Implement proper certificate change requirements to prevent vehicle tracking

  • During development, the New York City Connected Vehicle Pilot Deployment team identified an issue with the SAE J2945/1 Standard’s Certificate Change (CERTCHG) requirement criteria that was potentially putting the privacy of their participants at risk.

    The CERTCHG requirement calls for certificates to be changed every five minutes but contains an exception involving the "absolute distance" from the previous certificate change location. The exception states that a certificate change does not occur should the System be "separated by less than 2 kilometers in absolute distance from the location at which the last certificate change occurred." Under the current absolute distance assumption, a vehicle traveling within an urban grid network (such as a taxi in NYC) may not trigger the certificate change mechanism.

    The team concluded that the "absolute distance" was not the proper criteria for an exception for their Pilot, as it was still possible for a vehicle to operate in a large area for an extended time period and not be required to change its certificate. The NYC team decided to implement a change mechanism that required certificates to change every 2 KM traveled or every 5 minutes – whichever comes first.

Refresh application certificates periodically

  • Application certificates, which is what RSUs use to advertise and provide their services, are only valid for a limited time (usually one week). These types of certificates are not pre-generated for future validity periods like pseudonym certificates and must be requested on a week-to-week basis. Deployment agencies need to have mechanisms in place to allow RSUs to connect to the SCMS on at least a weekly basis in order to request and download new certificates.

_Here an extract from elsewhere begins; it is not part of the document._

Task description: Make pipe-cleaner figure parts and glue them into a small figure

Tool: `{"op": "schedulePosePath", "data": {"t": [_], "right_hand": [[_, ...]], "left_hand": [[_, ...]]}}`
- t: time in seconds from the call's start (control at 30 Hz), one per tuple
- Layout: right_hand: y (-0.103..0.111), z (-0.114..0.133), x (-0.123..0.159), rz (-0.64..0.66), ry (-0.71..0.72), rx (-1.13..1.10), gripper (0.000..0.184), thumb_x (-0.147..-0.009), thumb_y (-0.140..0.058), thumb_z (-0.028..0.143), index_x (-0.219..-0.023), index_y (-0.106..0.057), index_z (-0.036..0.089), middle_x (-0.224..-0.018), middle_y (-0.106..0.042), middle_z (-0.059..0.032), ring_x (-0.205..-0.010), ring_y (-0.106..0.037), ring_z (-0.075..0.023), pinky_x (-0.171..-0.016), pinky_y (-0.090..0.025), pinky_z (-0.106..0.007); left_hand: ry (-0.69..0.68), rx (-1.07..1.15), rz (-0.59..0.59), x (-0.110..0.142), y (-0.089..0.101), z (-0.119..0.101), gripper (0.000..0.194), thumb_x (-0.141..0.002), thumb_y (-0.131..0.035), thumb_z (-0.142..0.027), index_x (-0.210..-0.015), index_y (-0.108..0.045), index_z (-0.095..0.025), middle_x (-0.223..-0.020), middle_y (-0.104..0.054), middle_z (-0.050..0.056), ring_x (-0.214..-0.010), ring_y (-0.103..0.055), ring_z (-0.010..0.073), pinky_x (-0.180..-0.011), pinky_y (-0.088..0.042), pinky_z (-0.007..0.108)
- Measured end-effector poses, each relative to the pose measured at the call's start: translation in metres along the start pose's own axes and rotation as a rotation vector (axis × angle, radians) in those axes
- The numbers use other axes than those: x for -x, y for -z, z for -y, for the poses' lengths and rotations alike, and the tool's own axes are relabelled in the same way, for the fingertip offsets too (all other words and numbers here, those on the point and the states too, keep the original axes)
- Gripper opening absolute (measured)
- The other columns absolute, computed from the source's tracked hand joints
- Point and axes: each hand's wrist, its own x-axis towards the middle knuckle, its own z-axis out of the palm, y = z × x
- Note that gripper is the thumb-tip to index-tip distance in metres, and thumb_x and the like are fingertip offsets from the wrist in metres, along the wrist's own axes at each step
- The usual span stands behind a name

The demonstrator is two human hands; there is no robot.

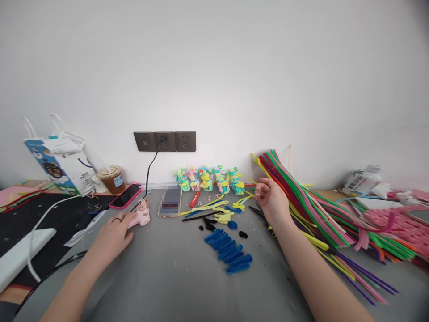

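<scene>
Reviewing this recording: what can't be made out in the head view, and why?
All in the head view:
Gold-edged phone: screen masked by pixelation.
Right hand: curled fingers hide whether it holds anything.
Pink tool: near end covered by the left hand, so its grip is unclear.
Dark tool: far end lost behind the right forearm.
White block: cut off by the left edge.
Bottle: lettering too small.

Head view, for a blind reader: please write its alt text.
A person's left hand touches a pink gun-shaped tool; the right hand, curled, is beside long multicoloured fuzzy stems. On the grey tabletop between them, short blue fuzzy pieces lie before five small pastel figures.
</scene>
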Motion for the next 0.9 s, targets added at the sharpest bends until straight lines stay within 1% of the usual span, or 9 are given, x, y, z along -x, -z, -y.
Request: {"op": "schedulePosePath", "data": {"t": [0.07,0.13,0.27,0.37,0.47,0.63,0.77,0.83,0.9], "right_hand": [[0.001,-0.002,0.000,0.000,-0.005,0.006,0.026,-0.071,-0.068,0.042,-0.081,-0.061,0.019,-0.055,-0.056,0.0044,-0.048,-0.046,-0.0094,-0.044,-0.040,-0.020],[0.002,-0.004,0.000,0.000,-0.009,0.015,0.026,-0.072,-0.068,0.042,-0.081,-0.061,0.019,-0.055,-0.057,0.0044,-0.048,-0.046,-0.0092,-0.044,-0.040,-0.020],[0.003,-0.006,-0.001,0.012,-0.013,0.032,0.026,-0.072,-0.069,0.042,-0.081,-0.061,0.019,-0.056,-0.057,0.0042,-0.048,-0.046,-0.0093,-0.044,-0.040,-0.020],[0.003,-0.005,-0.001,0.021,-0.016,0.036,0.026,-0.071,-0.069,0.042,-0.081,-0.061,0.020,-0.056,-0.057,0.0040,-0.048,-0.047,-0.0097,-0.043,-0.040,-0.020],[0.003,-0.005,-0.001,0.024,-0.024,0.039,0.026,-0.071,-0.069,0.042,-0.081,-0.060,0.019,-0.056,-0.057,0.0040,-0.048,-0.046,-0.0094,-0.043,-0.040,-0.019],[0.001,-0.005,0.000,0.024,-0.044,0.049,0.026,-0.070,-0.069,0.041,-0.081,-0.059,0.019,-0.056,-0.058,0.0038,-0.048,-0.047,-0.0092,-0.043,-0.040,-0.019],[0.001,-0.005,0.000,0.026,-0.052,0.057,0.025,-0.070,-0.068,0.040,-0.081,-0.059,0.019,-0.056,-0.057,0.0043,-0.048,-0.047,-0.0090,-0.043,-0.040,-0.019],[0.001,-0.005,0.000,0.030,-0.057,0.063,0.024,-0.070,-0.069,0.039,-0.081,-0.059,0.019,-0.056,-0.057,0.0044,-0.047,-0.047,-0.0089,-0.043,-0.040,-0.019],[0.002,-0.006,0.000,0.032,-0.061,0.069,0.024,-0.070,-0.069,0.038,-0.081,-0.059,0.019,-0.057,-0.057,0.0044,-0.047,-0.048,-0.0088,-0.043,-0.041,-0.020]], "left_hand": [[0.054,-0.005,0.021,0.000,-0.008,0.007,0.042,-0.078,-0.046,-0.023,-0.118,-0.058,-0.013,-0.116,-0.061,0.017,-0.098,-0.062,0.0337,-0.083,-0.045,0.042],[0.066,0.090,0.068,-0.005,-0.009,0.009,0.039,-0.077,-0.047,-0.024,-0.114,-0.057,-0.013,-0.111,-0.062,0.016,-0.097,-0.063,0.0309,-0.082,-0.046,0.037],[0.113,0.248,0.183,-0.016,0.001,0.007,0.042,-0.070,-0.052,-0.021,-0.111,-0.053,-0.015,-0.099,-0.067,0.011,-0.093,-0.064,0.0275,-0.074,-0.045,0.030],[0.153,0.253,0.257,-0.019,0.009,0.005,0.047,-0.068,-0.053,-0.020,-0.114,-0.049,-0.013,-0.096,-0.067,0.011,-0.088,-0.065,0.0264,-0.067,-0.043,0.027],[0.166,0.209,0.276,-0.020,0.011,0.003,0.046,-0.067,-0.053,-0.019,-0.112,-0.048,-0.012,-0.094,-0.066,0.011,-0.086,-0.064,0.0257,-0.066,-0.041,0.026],[0.151,0.213,0.226,-0.018,0.006,0.007,0.043,-0.067,-0.052,-0.021,-0.109,-0.048,-0.014,-0.098,-0.067,0.011,-0.085,-0.065,0.0246,-0.067,-0.042,0.027],[0.105,0.242,0.085,-0.019,0.000,0.014,0.038,-0.064,-0.054,-0.026,-0.101,-0.050,-0.017,-0.100,-0.067,0.011,-0.090,-0.065,0.0262,-0.072,-0.044,0.028],[0.136,0.241,0.006,-0.019,0.002,0.017,0.035,-0.066,-0.053,-0.029,-0.098,-0.048,-0.018,-0.096,-0.068,0.011,-0.087,-0.065,0.0267,-0.071,-0.044,0.028],[0.202,0.235,-0.054,-0.019,0.008,0.018,0.033,-0.069,-0.052,-0.031,-0.099,-0.045,-0.020,-0.089,-0.067,0.008,-0.079,-0.066,0.0260,-0.066,-0.043,0.027]]}}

Return devices to a secure environment for re-enrollment in the SCMS infrastructure

  • While certificates can be downloaded while a vehicle is on the go, devices must be returned to a secure environment for re-enrollment. Ideally enrollment should occur in the same environment where maintenance is being performed. Another option is to have a process in place to have the removed devices for suspected improper operation sent back to the vendor for repair and validation or replacement of the enrollment certificates.